A família de Dacinho era muito influente na cidade. Seu sogro, Plínio Passos, foi vereador e presidente da Câmara. Era muito influente na política local. Dacinho, por sua vez, foi eleito vereador em 1960 e em 1992. Foi presidente do E.C. XV de Novembro, o principal clube da cidade e da região.
E, o mistério continua. Um documento histórico, cujo teor jamais será conhecido. Em 1985 a Câmara acabou com a possibilidade de se fazer sessões secretas, ou seja, o documento não poderá mais ser aberto.
Em 2012, uma nova decisão da mesa diretora determinou a duração em que os documentos do legislativo devem permanecer arquivados: requerimentos até cinco anos; projetos rejeitados, 10 anos; indicações, um ano; e, documentos relativos aos funcionários, 50 anos. Uma lei federal determina, que um documento público, não pode ficar arquivado por mais de 50 anos.
Qual fim terá a ata secreta de 1963? O documento não poderá ser cedido ao Arquivo Público Municipal, pois poderia ser aberto e, com isso, revelar um dos assuntos mais delicados envolvendo o executivo e o legislativo da cidade. O que teria sido discutido naquela reunião secreta de 23 de julho de 1963 permanecerá para sempre, tudo indica, como um grande mistério.
Bom dia a todos! Segundo fiquei sabendo, o segredo deixou de ser tão secreto!

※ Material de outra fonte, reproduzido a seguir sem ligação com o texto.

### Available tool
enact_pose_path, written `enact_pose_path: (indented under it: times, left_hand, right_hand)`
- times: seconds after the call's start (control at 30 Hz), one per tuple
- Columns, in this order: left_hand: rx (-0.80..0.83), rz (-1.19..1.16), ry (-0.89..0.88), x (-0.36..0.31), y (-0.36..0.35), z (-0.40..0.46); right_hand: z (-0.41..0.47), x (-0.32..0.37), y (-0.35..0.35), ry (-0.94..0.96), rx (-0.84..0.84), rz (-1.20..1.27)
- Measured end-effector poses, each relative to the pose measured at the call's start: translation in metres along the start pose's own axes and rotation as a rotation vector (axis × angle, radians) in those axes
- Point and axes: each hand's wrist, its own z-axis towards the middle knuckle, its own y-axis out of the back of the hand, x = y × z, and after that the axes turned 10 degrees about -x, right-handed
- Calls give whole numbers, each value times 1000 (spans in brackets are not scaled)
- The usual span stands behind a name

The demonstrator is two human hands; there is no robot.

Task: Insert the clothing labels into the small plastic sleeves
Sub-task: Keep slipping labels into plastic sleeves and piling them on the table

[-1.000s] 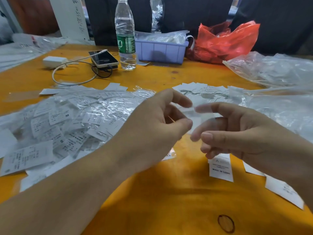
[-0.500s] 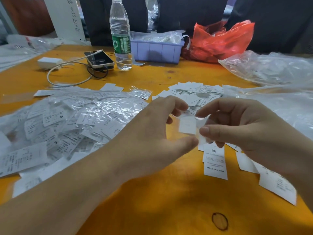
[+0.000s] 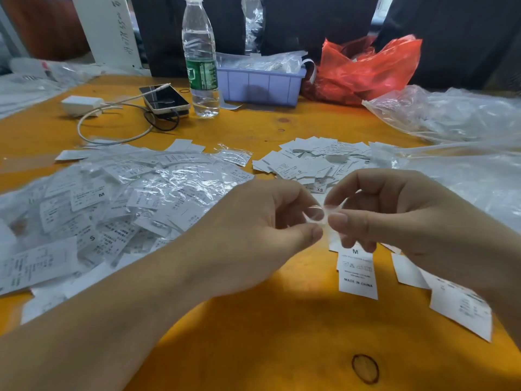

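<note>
Where half a second ago a white label showed between them, left hand (image 3: 253, 230) and right hand (image 3: 394, 218) now pinch one clear sleeve (image 3: 324, 218) above the counter (image 3: 282, 348), insertion seemingly underway.

Compared with a second ago, my left hand (image 3: 262, 230) and right hand (image 3: 394, 218) sit lower over the orange table (image 3: 282, 348) and closer together, thumbs and forefingers now almost touching. Half a second ago a small white label hung plainly visible between them; now only a crumpled bit of clear plastic sleeve (image 3: 324, 214) shows at the pinch of both hands, with a little white just below my right fingertips. The loose label marked M (image 3: 356, 273), earlier partly covered by my right hand, now shows nearly in full
</note>
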Motion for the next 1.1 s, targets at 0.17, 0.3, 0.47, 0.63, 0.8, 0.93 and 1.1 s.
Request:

“documento não poderá ser cedido ao Arquivo Público Municipal, pois poderia ser aberto”, essa informação não procede. Documentos podem ser classificados como “ostensivos”, onde qualquer pessoa pode ter acesso” e sigilosos. Em nenhum momento o Legislativo Municipal ou o jornalista procurou o Arquivo Público ou mesmo o Arquivo Municipal Arino Sant’Ana de Barros para falar oficialmente sobre o documento em questão, que poderia ficar sob a guarda do Arquivo Municipal por meio de convênio.